**WORK TO COMPLETE:** Copy out exactly the lines below that run from the one holding "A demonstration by" to the one holding "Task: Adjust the", keeping both of those lines and no others.
══════════════════════════════
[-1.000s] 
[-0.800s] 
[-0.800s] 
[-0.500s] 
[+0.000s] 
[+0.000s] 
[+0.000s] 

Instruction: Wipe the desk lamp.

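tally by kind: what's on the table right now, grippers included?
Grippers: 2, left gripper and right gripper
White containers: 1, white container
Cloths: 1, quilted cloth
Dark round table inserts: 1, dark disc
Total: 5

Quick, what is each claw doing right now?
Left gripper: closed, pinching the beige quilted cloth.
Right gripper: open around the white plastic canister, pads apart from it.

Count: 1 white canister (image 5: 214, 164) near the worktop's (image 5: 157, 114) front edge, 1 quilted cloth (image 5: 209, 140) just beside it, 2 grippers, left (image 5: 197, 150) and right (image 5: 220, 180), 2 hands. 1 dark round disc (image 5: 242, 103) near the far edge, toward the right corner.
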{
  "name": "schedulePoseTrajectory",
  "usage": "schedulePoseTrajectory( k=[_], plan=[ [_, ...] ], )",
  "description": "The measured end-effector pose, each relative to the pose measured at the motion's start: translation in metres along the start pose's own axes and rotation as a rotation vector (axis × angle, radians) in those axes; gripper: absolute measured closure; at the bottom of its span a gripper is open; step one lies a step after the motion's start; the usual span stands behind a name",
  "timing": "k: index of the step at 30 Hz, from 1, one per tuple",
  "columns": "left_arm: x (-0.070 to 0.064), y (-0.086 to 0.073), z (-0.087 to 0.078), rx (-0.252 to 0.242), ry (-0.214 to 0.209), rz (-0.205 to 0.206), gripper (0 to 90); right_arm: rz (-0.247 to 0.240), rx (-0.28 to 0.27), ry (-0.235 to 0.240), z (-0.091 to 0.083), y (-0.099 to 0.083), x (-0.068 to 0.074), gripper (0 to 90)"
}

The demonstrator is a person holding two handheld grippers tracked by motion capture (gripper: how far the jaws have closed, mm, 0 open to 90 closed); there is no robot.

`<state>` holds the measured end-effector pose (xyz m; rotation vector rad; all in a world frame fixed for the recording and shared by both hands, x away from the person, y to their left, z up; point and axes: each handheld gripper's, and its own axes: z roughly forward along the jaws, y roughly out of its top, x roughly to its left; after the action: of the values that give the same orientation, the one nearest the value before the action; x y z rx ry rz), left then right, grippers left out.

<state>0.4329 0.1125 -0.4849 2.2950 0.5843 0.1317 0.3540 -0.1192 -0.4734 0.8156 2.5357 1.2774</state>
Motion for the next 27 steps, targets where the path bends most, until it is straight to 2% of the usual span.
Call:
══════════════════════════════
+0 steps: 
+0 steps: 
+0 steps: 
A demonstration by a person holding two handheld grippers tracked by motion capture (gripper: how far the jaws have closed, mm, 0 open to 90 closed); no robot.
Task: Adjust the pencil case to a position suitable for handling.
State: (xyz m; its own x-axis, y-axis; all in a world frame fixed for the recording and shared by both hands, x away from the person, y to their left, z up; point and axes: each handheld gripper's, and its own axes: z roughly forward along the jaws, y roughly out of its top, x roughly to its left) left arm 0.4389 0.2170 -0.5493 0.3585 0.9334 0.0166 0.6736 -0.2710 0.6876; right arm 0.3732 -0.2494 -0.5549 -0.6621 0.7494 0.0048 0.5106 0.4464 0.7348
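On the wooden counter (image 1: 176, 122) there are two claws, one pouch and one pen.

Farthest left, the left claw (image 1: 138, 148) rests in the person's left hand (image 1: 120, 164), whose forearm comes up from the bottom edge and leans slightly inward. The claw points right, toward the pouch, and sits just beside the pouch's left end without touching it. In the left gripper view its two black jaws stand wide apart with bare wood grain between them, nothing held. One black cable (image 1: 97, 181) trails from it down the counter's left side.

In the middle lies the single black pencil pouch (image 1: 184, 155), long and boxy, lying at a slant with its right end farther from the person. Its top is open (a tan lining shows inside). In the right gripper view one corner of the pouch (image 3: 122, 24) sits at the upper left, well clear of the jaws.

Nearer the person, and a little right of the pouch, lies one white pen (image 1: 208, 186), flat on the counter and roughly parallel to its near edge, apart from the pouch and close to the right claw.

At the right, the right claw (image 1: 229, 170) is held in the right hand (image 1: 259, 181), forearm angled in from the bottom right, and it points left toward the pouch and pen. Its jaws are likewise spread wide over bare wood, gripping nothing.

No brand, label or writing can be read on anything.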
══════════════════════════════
**ANSWER BOX:**
A demonstration by a person holding two handheld grippers tracked by motion capture (gripper: how far the jaws have closed, mm, 0 open to 90 closed); no robot.
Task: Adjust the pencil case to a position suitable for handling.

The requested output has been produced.